→ **What you will do**: For this exercise, reproduce the entries below exactly, but only from the line containing "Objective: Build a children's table" through the line containing "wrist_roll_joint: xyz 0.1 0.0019", both included.
---- Input data
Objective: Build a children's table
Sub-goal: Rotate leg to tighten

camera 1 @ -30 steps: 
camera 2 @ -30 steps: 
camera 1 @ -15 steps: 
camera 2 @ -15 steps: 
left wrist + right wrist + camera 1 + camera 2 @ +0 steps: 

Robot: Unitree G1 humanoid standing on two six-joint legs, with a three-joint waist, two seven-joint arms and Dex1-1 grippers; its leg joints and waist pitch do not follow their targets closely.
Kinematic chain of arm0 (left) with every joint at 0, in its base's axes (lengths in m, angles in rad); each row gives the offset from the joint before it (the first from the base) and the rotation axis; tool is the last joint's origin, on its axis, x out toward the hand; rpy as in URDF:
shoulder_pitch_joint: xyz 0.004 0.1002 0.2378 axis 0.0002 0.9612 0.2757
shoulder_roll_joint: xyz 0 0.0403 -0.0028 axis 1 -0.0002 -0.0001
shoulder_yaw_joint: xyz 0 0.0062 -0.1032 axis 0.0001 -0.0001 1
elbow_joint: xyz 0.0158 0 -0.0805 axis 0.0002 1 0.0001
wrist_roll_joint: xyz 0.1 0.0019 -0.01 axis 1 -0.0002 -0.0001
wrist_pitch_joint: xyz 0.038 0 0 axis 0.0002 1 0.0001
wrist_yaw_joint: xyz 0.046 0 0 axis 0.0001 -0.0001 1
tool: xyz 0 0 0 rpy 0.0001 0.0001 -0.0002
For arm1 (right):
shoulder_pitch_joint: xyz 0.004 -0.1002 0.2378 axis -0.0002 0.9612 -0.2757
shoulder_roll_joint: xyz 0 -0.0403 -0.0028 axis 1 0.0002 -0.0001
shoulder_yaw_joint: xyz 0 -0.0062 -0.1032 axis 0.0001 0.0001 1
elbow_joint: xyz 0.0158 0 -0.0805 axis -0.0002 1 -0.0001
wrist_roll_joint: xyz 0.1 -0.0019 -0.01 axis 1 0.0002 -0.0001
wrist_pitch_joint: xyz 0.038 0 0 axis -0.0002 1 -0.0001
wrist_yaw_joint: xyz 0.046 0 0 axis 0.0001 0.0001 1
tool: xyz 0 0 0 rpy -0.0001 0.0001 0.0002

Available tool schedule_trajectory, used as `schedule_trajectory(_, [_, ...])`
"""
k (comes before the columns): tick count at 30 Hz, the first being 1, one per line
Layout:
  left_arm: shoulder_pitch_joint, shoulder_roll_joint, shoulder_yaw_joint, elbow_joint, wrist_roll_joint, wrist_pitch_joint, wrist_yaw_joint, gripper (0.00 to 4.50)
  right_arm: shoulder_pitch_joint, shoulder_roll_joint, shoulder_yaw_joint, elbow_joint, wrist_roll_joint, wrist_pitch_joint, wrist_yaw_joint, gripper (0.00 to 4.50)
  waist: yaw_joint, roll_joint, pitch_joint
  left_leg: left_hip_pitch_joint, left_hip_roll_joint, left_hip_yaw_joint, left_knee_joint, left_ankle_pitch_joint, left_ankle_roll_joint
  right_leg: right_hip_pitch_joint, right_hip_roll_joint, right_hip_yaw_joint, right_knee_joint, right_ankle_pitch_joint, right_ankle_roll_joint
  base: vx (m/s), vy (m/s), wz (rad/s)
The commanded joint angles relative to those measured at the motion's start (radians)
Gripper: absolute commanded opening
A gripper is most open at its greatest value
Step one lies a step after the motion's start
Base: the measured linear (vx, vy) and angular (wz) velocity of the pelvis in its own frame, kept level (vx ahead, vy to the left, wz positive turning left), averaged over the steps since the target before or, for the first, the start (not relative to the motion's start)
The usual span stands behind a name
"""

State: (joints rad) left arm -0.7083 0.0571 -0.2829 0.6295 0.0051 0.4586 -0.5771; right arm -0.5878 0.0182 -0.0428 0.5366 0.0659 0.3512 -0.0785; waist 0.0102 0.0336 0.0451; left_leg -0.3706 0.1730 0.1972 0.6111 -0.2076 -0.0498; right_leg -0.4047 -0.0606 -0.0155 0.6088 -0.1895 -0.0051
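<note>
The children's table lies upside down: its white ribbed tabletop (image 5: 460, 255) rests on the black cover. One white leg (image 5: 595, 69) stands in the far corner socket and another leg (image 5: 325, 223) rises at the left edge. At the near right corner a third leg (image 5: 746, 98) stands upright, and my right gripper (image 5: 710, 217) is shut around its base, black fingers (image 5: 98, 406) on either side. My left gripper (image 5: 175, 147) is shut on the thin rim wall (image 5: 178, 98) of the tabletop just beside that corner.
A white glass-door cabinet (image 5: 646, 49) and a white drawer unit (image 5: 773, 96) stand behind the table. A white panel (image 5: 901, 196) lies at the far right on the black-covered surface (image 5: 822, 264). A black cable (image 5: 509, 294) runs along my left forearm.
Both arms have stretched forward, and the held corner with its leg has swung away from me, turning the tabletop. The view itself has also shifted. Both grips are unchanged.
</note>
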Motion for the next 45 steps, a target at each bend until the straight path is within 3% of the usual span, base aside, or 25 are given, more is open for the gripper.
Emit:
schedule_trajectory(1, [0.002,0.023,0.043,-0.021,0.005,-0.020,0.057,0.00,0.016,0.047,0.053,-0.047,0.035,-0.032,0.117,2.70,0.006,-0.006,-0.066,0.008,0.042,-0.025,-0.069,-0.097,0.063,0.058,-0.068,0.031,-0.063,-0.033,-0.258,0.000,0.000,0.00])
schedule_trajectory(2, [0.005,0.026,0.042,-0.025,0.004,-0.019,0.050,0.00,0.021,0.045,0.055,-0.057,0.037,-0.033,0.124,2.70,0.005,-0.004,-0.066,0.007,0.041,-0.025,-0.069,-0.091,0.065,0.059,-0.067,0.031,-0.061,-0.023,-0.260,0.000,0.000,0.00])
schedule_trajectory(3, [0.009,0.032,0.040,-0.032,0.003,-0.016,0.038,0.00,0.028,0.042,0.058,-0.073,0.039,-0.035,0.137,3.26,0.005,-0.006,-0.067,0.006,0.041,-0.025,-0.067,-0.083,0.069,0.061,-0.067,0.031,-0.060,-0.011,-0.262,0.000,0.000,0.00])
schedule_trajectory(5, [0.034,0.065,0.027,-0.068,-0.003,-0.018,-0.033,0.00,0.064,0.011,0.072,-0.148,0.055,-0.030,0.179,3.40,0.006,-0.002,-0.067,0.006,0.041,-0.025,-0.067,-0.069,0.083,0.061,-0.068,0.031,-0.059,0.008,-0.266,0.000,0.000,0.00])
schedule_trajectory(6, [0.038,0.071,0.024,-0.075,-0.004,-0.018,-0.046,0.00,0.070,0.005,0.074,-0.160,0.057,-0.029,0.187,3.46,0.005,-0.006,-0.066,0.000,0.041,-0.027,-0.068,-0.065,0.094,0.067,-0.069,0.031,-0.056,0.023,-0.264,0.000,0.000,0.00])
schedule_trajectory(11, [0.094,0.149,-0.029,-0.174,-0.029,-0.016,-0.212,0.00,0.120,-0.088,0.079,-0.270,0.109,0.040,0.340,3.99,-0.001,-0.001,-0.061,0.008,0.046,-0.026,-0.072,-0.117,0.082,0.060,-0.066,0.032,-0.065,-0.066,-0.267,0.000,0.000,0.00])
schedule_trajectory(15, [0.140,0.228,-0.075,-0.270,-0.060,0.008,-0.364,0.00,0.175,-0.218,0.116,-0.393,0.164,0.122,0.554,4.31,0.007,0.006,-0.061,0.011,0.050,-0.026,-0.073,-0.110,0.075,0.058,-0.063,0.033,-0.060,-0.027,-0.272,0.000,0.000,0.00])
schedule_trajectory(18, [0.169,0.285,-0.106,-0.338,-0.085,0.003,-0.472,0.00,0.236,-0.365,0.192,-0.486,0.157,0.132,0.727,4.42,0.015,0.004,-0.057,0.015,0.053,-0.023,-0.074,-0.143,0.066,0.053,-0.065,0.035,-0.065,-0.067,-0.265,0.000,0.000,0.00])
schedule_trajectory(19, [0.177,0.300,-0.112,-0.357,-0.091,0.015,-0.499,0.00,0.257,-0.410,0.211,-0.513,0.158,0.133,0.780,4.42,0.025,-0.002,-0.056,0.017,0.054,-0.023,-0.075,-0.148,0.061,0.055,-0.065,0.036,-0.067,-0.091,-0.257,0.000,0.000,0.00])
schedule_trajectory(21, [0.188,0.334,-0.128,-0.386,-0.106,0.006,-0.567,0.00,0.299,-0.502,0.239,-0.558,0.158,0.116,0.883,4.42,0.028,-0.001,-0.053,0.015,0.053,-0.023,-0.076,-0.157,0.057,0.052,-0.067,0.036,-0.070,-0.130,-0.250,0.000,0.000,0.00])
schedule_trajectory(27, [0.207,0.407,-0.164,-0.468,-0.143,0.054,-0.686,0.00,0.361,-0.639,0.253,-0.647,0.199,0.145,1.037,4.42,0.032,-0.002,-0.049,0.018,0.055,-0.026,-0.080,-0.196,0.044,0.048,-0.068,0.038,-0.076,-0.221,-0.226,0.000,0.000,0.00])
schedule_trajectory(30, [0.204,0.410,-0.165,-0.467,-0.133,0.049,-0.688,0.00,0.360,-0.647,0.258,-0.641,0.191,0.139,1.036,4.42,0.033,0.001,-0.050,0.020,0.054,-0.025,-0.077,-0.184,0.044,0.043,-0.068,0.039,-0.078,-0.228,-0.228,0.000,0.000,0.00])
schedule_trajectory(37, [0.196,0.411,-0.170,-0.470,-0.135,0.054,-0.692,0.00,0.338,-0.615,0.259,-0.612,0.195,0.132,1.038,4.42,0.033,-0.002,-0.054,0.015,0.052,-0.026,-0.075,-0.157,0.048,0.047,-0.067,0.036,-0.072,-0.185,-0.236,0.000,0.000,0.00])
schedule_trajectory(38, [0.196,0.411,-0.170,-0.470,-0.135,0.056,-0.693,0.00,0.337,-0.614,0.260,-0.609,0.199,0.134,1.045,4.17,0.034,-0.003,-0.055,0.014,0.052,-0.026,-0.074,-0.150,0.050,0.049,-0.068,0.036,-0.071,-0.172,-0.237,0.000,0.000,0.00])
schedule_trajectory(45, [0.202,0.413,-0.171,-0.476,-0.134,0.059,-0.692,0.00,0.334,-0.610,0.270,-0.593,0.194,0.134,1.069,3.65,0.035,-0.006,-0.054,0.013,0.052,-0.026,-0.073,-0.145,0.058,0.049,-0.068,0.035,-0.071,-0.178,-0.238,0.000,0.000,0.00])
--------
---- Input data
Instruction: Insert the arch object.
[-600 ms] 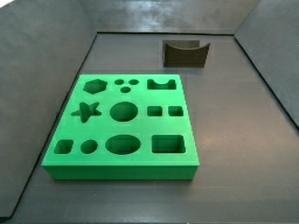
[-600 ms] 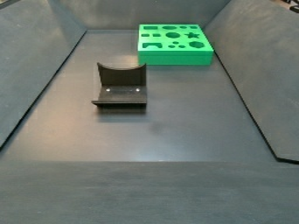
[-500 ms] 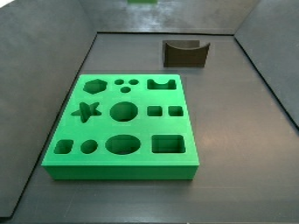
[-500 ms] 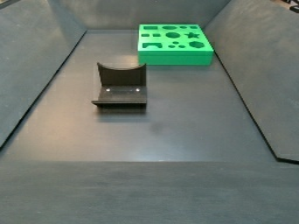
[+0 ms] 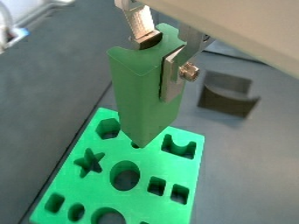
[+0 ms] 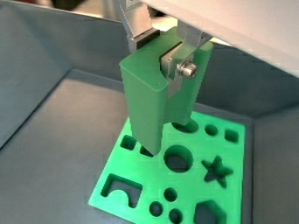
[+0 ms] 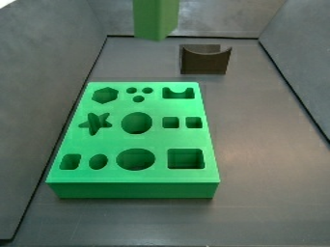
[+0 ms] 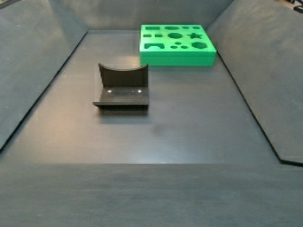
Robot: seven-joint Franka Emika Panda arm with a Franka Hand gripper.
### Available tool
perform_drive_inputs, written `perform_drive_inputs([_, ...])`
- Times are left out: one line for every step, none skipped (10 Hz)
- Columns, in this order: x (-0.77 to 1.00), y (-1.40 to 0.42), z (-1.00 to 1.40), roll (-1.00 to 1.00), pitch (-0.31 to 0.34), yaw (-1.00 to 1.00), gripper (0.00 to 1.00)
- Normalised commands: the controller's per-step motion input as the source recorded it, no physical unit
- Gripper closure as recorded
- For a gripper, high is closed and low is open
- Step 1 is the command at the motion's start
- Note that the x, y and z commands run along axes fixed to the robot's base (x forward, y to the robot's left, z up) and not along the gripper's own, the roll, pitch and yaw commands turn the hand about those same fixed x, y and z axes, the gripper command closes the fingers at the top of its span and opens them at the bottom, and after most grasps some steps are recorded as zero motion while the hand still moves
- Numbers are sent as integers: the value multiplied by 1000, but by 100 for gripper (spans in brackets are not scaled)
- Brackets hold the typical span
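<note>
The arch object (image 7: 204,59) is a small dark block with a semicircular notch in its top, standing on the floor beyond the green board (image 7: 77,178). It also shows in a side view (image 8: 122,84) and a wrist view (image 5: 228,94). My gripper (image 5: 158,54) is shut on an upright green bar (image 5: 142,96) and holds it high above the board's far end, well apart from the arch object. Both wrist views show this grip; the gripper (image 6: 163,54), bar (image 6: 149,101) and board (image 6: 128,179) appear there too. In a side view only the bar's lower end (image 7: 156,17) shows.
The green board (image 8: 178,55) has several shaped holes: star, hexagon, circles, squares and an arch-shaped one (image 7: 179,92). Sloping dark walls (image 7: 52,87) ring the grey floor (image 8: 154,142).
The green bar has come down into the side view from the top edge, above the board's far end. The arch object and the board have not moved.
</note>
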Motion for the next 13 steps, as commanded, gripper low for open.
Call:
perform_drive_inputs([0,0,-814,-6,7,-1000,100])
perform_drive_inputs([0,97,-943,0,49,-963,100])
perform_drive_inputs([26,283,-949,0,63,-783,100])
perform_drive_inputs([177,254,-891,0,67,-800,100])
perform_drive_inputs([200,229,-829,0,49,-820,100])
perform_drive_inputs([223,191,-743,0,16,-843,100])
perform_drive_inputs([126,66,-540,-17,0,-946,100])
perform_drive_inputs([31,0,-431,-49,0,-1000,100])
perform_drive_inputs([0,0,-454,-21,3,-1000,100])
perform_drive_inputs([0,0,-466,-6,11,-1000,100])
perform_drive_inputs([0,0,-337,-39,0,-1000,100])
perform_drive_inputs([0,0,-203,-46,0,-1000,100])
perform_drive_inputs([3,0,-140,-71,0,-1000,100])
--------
→ **Exercise output**:
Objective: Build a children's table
Sub-goal: Rotate leg to tighten

camera 1 @ -30 steps: 
camera 2 @ -30 steps: 
camera 1 @ -15 steps: 
camera 2 @ -15 steps: 
left wrist + right wrist + camera 1 + camera 2 @ +0 steps: 

Robot: Unitree G1 humanoid standing on two six-joint legs, with a three-joint waist, two seven-joint arms and Dex1-1 grippers; its leg joints and waist pitch do not follow their targets closely.
Kinematic chain of arm0 (left) with every joint at 0, in its base's axes (lengths in m, angles in rad); each row gives the offset from the joint before it (the first from the base) and the rotation axis; tool is the last joint's origin, on its axis, x out toward the hand; rpy as in URDF:
shoulder_pitch_joint: xyz 0.004 0.1002 0.2378 axis 0.0002 0.9612 0.2757
shoulder_roll_joint: xyz 0 0.0403 -0.0028 axis 1 -0.0002 -0.0001
shoulder_yaw_joint: xyz 0 0.0062 -0.1032 axis 0.0001 -0.0001 1
elbow_joint: xyz 0.0158 0 -0.0805 axis 0.0002 1 0.0001
wrist_roll_joint: xyz 0.1 0.0019 -0.01 axis 1 -0.0002 -0.0001

That wraps up the exercise.